◆ **WHAT YOU NEED TO DO**:
Among the entries below, find the lines holding "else" and copy them.
# # # # # # #
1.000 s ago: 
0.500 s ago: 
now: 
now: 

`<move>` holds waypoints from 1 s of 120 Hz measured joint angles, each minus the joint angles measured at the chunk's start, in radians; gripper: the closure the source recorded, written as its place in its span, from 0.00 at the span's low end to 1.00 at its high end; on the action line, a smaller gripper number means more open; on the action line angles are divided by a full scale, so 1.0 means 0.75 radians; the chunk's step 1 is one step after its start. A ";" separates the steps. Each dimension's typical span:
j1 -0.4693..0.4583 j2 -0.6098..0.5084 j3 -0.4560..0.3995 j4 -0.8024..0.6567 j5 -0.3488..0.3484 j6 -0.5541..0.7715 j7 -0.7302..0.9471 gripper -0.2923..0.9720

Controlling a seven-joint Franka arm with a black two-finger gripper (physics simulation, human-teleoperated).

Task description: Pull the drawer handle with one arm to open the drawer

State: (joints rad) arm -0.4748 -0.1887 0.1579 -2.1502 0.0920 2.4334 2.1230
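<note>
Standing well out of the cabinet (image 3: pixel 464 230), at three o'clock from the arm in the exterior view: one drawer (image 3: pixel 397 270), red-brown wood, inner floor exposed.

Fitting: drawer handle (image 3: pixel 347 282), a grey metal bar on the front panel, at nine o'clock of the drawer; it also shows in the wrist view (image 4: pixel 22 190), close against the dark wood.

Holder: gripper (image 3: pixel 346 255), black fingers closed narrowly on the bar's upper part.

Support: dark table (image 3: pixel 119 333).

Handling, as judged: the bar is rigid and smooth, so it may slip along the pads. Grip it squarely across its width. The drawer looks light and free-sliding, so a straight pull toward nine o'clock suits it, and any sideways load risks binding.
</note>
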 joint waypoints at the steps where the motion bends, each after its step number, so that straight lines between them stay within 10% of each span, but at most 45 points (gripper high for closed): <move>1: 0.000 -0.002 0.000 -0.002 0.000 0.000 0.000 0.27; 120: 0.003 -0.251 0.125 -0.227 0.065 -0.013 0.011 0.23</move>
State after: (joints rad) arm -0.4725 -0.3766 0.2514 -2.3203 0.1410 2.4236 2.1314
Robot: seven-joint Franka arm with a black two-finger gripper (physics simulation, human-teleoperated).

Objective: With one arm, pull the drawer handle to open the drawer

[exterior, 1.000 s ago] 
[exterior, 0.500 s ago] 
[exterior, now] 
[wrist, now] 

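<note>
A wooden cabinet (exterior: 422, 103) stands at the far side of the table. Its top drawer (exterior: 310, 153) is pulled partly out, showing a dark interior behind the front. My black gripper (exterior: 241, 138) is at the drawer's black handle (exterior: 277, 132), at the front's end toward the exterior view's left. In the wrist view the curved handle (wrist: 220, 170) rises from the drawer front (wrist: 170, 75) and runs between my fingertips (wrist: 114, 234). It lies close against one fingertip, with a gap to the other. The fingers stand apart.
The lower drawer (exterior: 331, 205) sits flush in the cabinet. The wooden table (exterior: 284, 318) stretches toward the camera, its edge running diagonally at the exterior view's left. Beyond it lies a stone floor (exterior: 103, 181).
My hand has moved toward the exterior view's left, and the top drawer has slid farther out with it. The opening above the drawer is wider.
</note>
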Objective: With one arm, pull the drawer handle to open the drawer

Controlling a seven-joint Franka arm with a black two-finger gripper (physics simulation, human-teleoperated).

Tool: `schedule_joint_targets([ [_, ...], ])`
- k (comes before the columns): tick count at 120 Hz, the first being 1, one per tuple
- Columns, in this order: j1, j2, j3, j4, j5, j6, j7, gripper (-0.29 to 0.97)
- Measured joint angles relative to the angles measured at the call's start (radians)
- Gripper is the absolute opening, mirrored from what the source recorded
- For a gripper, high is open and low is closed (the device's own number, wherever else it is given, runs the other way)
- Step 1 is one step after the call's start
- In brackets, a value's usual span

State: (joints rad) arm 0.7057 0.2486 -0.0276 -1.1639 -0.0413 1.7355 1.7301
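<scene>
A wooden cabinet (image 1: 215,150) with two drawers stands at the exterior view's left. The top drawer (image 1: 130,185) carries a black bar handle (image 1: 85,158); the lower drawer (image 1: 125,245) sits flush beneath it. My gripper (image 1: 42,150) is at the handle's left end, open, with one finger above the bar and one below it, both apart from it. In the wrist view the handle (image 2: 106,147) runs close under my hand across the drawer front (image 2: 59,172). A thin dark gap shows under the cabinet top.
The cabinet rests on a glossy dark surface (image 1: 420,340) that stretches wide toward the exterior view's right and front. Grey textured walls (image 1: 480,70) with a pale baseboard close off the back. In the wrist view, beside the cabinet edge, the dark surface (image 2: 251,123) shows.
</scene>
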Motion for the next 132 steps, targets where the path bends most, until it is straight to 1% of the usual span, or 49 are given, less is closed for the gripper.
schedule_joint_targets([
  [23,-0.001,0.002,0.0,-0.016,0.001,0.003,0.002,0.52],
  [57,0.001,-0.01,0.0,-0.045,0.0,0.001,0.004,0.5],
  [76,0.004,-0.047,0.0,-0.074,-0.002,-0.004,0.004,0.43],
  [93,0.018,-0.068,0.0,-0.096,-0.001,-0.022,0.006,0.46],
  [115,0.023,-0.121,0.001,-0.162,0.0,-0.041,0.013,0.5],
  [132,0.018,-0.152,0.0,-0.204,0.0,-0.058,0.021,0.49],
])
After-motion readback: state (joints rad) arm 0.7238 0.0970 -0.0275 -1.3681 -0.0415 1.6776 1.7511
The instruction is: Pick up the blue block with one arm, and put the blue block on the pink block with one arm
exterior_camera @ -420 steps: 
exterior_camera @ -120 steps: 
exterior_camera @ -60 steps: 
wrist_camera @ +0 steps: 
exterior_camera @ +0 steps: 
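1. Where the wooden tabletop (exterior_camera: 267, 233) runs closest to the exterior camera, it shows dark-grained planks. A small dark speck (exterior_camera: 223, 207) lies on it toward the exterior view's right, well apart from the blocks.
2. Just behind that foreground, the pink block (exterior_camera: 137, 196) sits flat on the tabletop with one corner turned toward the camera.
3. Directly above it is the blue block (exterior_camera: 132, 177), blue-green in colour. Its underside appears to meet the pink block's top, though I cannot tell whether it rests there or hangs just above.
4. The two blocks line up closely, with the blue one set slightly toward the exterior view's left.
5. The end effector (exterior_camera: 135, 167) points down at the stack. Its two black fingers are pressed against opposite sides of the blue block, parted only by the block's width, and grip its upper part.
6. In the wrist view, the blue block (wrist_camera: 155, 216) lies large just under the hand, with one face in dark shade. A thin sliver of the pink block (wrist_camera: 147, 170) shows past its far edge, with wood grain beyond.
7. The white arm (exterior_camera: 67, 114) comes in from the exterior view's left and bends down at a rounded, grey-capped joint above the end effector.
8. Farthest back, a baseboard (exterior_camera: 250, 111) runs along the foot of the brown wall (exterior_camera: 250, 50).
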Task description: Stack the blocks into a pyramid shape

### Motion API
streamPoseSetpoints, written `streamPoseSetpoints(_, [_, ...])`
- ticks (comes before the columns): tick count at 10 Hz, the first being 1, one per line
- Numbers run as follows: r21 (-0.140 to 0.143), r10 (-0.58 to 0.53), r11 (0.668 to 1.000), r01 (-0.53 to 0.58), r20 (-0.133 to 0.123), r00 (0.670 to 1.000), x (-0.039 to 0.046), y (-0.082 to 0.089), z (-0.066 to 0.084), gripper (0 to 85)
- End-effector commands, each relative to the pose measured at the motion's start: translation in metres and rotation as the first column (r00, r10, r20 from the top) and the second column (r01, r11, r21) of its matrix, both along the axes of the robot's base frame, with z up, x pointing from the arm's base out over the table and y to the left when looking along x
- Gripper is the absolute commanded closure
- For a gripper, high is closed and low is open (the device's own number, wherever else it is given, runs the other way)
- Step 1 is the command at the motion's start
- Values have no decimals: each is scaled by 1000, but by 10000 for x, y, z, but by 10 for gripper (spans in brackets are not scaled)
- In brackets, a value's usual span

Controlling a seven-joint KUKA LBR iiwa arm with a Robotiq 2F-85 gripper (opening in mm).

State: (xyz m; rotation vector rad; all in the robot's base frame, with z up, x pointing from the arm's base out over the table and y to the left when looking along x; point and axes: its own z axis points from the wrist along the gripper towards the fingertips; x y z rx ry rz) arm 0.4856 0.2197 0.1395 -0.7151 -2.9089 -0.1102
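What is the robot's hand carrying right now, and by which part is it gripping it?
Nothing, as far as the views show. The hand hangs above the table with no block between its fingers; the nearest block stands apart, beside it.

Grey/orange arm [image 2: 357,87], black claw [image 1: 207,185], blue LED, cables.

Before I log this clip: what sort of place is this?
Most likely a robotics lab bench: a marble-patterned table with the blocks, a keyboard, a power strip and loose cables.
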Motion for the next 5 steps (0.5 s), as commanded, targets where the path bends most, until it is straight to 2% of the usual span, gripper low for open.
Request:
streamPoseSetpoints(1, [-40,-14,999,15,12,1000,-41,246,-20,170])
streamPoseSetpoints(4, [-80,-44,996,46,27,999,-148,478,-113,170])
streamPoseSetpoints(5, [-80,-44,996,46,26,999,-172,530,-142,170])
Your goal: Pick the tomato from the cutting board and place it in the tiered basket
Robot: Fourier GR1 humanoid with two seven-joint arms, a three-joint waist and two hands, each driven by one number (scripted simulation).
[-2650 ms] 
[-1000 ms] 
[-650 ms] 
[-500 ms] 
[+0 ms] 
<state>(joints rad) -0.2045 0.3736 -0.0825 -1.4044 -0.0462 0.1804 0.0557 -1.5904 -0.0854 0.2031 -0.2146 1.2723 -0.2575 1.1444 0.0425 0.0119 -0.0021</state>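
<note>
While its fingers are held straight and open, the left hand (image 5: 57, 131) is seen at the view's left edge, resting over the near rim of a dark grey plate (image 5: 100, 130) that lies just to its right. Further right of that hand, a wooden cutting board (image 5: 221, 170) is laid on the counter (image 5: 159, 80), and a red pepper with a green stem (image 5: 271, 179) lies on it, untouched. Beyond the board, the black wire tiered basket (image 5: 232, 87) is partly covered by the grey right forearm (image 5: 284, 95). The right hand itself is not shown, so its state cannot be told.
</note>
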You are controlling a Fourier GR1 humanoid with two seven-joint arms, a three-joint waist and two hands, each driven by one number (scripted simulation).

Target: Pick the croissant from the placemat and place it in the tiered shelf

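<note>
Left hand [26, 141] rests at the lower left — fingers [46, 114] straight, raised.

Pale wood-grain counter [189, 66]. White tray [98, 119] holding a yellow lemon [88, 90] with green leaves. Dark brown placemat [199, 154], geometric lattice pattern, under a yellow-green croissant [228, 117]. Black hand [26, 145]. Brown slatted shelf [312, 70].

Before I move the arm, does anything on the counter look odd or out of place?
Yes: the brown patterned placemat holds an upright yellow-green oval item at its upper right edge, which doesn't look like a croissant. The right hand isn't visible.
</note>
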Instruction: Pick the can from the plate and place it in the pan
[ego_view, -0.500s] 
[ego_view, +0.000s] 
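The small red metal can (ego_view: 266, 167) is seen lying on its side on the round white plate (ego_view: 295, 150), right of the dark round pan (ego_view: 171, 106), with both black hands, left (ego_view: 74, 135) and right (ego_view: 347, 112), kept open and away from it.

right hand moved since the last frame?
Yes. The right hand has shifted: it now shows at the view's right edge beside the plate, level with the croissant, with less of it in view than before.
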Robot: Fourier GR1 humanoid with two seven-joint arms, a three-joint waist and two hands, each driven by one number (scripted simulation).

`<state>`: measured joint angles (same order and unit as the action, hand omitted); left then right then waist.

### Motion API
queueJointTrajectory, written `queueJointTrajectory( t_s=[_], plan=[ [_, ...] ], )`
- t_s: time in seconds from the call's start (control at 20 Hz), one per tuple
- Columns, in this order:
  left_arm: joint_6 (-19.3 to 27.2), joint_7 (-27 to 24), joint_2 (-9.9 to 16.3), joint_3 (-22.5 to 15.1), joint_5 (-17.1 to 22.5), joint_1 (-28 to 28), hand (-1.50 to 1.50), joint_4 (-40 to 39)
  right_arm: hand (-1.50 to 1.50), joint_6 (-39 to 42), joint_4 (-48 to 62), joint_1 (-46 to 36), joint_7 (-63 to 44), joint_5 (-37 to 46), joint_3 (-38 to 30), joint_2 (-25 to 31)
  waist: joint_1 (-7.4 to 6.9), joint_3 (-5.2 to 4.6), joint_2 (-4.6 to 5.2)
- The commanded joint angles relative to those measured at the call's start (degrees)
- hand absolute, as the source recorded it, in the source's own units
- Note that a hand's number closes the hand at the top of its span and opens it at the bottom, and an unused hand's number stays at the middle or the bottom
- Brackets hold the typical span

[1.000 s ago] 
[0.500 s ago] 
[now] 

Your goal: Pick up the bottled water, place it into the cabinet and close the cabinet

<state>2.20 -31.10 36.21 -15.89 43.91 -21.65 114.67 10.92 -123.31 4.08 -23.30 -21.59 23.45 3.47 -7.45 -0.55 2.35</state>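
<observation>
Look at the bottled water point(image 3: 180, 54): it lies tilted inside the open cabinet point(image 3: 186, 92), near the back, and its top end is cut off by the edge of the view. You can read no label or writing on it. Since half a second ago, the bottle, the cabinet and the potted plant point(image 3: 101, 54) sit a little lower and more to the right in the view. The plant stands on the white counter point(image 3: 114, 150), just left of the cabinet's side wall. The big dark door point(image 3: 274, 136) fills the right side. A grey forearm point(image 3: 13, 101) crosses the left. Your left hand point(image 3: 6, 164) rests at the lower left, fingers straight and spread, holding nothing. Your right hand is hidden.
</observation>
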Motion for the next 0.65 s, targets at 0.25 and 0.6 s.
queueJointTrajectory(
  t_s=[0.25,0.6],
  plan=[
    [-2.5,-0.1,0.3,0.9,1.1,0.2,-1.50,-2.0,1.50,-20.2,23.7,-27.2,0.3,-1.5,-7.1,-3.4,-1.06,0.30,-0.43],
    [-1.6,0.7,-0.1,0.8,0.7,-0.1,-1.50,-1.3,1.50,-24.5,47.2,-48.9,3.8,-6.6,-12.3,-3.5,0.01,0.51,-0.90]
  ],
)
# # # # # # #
◆ **YOUR RESPONSE**:
- For a gripper, high is open and low is closed (the device's own number, wherever else it is given, runs the other way)
- For a gripper, high is closed and low is open (the device's own number, wherever else it is given, runs the other way)

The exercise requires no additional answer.